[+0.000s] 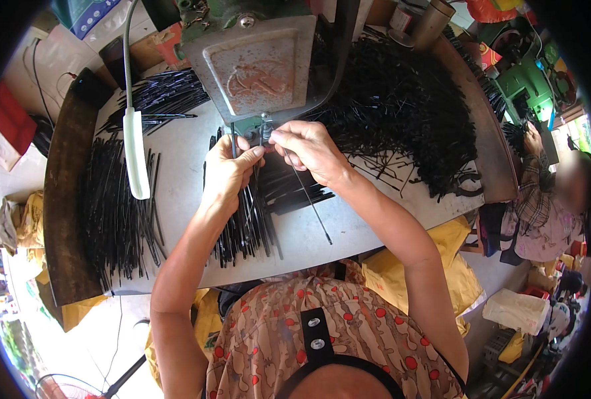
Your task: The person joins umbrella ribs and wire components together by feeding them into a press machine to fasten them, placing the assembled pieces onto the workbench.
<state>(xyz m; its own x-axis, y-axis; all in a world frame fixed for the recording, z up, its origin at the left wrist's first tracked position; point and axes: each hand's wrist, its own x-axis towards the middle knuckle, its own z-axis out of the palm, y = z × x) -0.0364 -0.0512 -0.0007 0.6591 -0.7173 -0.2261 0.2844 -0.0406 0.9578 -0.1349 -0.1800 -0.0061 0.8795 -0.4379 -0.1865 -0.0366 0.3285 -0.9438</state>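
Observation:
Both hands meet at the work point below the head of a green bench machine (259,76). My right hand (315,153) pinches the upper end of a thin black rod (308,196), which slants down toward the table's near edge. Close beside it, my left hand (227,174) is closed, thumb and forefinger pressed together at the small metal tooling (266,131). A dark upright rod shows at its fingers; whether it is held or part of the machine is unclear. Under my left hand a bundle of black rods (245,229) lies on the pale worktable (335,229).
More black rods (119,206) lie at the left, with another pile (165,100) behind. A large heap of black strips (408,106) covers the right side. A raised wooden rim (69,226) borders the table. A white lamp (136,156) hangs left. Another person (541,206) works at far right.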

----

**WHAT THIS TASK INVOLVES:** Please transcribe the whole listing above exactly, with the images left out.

**COMPLETED EXERCISE:**
[+0.000s] 
Your task: The person joins umbrella ribs and wire components together by feeding them into a press machine to fasten them, placing the assembled pieces onto the workbench.
<state>(xyz m; its own x-axis, y-axis; all in a world frame fixed for the recording, z up, its origin at the left wrist's first tracked position; point and axes: each hand's wrist, its own x-axis towards the middle knuckle, its own z-axis out of the palm, y = z × x) -0.0364 -0.0512 -0.0007 0.6591 -0.7173 -0.2261 0.2844 -0.0406 0.9578 -0.1349 -0.1800 -0.0061 0.8795 -0.4379 -0.1865 -0.0366 0.3285 -0.9438</state>
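Observation:
Both hands meet at the work point below the head of a green bench machine (259,76). My right hand (315,153) pinches the upper end of a thin black rod (308,196), which slants down toward the table's near edge. Close beside it, my left hand (227,174) is closed, thumb and forefinger pressed together at the small metal tooling (266,131). A dark upright rod shows at its fingers; whether it is held or part of the machine is unclear. Under my left hand a bundle of black rods (245,229) lies on the pale worktable (335,229).
More black rods (119,206) lie at the left, with another pile (165,100) behind. A large heap of black strips (408,106) covers the right side. A raised wooden rim (69,226) borders the table. A white lamp (136,156) hangs left. Another person (541,206) works at far right.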

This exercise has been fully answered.